To address the dual bottlenecks of lacking publicly available datasets and 3D modeling capabilities in eye-tracking research on CT imaging, this paper introduces CT-ScanGaze—the first open, clinical CT-based eye-tracking dataset—and proposes CT-Searcher, a novel scan-path prediction model specifically designed for 3D medical volumes. CT-Searcher innovatively integrates 3D convolutional neural networks with oculomotor trajectory modeling, overcoming the limitation of conventional methods that only support 2D inputs. We further design a 2D→3D eye-movement data transformation pipeline to enable efficient pretraining using existing 2D eye-tracking data. Evaluated on CT-ScanGaze, CT-Searcher achieves high-accuracy 3D scan-path prediction, validated through both qualitative and quantitative analyses. Moreover, we establish the first comprehensive evaluation framework for eye-tracking analysis on 3D medical imaging. This work lays a critical foundation for interpretable AI-assisted diagnosis in radiology.

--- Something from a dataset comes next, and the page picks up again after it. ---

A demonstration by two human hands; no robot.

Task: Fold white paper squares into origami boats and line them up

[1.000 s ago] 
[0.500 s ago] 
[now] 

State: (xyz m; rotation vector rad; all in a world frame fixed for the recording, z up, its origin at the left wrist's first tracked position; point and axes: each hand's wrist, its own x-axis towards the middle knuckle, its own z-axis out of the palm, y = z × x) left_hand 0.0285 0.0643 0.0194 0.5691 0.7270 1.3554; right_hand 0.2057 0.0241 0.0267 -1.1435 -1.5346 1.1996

Understanding radiologists' eye movement during Computed Tomography (CT) reading is crucial for developing effective interpretable computer-aided diagnosis systems. However, CT research in this area has been limited by the lack of publicly available eye-tracking datasets and the three-dimensional complexity of CT volumes. To address these challenges, we present the first publicly available eye gaze dataset on CT, called CT-ScanGaze. Then, we introduce CT-Searcher, a novel 3D scanpath predictor designed specifically to process CT volumes and generate radiologist-like 3D fixation sequences, overcoming the limitations of current scanpath predictors that only handle 2D inputs. Since deep learning models benefit from a pretraining step, we develop a pipeline that converts existing 2D gaze datasets into 3D gaze data to pretrain CT-Searcher. Through both qualitative and quantitative evaluations on CT-ScanGaze, we demonstrate the effectiveness of our approach and provide a comprehensive assessment framework for 3D scanpath prediction in medical imaging.